#### Work instruction:
Return exactly those lines of the material below that fall between the line holding "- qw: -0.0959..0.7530" and the line holding "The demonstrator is", inclusive.

Data START

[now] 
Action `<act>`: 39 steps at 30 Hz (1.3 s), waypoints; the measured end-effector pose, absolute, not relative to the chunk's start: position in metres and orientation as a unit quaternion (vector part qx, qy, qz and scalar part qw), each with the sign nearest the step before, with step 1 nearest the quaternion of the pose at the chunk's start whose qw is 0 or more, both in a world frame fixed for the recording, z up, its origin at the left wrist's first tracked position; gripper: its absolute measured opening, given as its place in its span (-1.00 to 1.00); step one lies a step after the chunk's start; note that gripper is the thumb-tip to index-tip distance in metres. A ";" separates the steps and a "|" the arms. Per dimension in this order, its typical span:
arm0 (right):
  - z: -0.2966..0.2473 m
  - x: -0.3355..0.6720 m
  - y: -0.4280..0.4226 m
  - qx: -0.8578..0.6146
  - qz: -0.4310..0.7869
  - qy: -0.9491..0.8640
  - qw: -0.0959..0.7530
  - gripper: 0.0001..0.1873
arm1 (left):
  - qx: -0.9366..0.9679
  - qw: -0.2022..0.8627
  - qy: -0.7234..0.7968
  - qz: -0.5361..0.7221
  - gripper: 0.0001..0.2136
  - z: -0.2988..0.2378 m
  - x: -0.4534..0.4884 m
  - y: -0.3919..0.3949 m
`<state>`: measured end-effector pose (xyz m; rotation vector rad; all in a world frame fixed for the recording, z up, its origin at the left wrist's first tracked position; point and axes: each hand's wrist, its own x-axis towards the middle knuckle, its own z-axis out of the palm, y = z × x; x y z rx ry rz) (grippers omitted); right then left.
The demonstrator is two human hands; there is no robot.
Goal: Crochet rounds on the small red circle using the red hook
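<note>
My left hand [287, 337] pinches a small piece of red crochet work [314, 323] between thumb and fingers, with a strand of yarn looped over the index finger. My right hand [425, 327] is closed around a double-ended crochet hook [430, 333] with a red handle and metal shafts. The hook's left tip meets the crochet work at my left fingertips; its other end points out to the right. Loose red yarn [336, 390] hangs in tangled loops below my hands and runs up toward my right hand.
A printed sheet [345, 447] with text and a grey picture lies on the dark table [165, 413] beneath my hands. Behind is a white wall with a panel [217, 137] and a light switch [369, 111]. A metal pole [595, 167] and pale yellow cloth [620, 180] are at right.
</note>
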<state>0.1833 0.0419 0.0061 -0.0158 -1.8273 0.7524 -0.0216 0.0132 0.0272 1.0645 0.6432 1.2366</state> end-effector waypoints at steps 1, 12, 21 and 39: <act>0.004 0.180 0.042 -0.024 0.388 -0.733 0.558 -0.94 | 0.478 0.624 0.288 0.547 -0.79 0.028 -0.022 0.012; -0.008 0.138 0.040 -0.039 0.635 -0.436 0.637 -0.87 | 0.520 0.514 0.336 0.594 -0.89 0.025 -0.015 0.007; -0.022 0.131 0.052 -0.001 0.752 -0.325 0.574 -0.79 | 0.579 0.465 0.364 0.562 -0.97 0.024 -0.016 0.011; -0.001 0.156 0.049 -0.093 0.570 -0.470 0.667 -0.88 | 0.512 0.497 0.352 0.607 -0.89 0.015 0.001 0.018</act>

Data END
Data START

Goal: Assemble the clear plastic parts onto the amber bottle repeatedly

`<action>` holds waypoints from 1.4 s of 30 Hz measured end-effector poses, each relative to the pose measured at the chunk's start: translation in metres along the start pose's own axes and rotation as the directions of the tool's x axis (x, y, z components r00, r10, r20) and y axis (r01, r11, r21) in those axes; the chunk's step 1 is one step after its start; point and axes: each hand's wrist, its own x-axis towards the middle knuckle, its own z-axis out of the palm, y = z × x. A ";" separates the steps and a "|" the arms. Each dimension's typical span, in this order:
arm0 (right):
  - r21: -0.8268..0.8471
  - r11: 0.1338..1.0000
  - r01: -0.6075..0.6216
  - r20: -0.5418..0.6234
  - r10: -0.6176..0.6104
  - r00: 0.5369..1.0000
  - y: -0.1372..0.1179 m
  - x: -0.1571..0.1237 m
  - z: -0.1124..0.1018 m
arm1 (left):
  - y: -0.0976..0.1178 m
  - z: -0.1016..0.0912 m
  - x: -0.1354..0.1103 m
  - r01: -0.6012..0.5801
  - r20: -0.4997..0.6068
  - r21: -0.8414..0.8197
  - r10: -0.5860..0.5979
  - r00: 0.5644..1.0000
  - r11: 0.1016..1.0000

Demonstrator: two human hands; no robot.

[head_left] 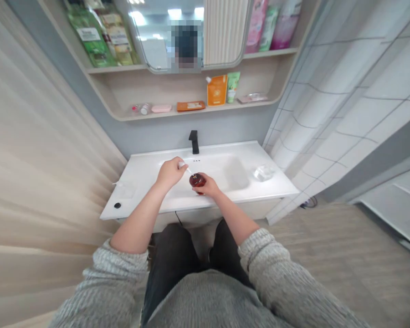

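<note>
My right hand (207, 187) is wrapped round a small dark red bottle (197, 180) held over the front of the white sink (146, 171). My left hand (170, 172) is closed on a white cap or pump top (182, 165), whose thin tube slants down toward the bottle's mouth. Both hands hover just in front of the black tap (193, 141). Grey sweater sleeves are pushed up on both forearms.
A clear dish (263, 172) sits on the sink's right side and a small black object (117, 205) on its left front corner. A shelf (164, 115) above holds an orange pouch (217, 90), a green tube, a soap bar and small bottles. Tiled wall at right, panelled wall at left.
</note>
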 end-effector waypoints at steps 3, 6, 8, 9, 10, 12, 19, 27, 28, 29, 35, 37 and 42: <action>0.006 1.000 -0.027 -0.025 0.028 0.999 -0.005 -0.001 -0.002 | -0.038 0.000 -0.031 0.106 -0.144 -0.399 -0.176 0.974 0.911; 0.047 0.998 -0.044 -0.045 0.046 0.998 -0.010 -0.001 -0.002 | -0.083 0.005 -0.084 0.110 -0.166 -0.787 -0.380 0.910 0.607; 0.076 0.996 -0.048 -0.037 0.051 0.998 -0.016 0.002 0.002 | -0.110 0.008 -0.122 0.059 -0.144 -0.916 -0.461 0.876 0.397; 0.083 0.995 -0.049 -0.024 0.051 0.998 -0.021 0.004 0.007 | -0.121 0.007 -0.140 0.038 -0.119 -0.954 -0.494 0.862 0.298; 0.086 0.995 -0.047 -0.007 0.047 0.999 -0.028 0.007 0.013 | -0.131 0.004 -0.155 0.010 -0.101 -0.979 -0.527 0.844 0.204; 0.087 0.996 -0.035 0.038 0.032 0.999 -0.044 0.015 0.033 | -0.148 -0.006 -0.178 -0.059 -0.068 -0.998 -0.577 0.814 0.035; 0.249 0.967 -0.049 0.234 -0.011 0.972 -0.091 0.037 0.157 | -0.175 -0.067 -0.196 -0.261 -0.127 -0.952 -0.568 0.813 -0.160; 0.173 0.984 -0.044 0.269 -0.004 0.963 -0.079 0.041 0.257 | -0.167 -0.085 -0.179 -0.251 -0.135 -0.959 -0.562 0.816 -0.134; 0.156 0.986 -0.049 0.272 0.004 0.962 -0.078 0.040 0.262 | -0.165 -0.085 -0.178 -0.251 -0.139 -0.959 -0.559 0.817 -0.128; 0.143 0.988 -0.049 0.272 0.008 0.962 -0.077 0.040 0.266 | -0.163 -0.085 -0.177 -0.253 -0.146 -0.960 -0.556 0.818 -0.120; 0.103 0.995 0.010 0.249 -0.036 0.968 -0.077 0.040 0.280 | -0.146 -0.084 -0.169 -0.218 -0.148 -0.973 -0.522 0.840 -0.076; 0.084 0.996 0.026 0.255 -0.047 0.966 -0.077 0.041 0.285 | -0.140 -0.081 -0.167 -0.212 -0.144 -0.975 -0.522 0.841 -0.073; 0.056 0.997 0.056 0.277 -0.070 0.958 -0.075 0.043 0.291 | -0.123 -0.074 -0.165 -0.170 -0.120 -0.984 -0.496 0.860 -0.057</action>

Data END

#### Your solution:
  - qw: -0.0959..0.7530
  - gripper: 0.0001..0.1873
arm1 (left):
  - qx: -0.9366..0.9679
  - qw: -0.2022..0.8627
  - qy: -0.7234..0.7968
  - qz: -0.5361..0.7221
  - gripper: 0.0001..0.2136
  - z: -0.2988..0.2378 m
  - x: -0.4534..0.4884 m
  - y: -0.3919..0.3949 m
`<state>`: measured end-effector pose (xyz m; rotation vector rad; all in a world frame fixed for the recording, z up, its origin at the left wrist's first tracked position; point and axes: each hand's wrist, its own x-axis towards the middle knuckle, its own z-axis out of the palm, y = z × x; x y z rx ry rz) (grippers omitted); right then left.
The demonstrator is two human hands; there is no robot.

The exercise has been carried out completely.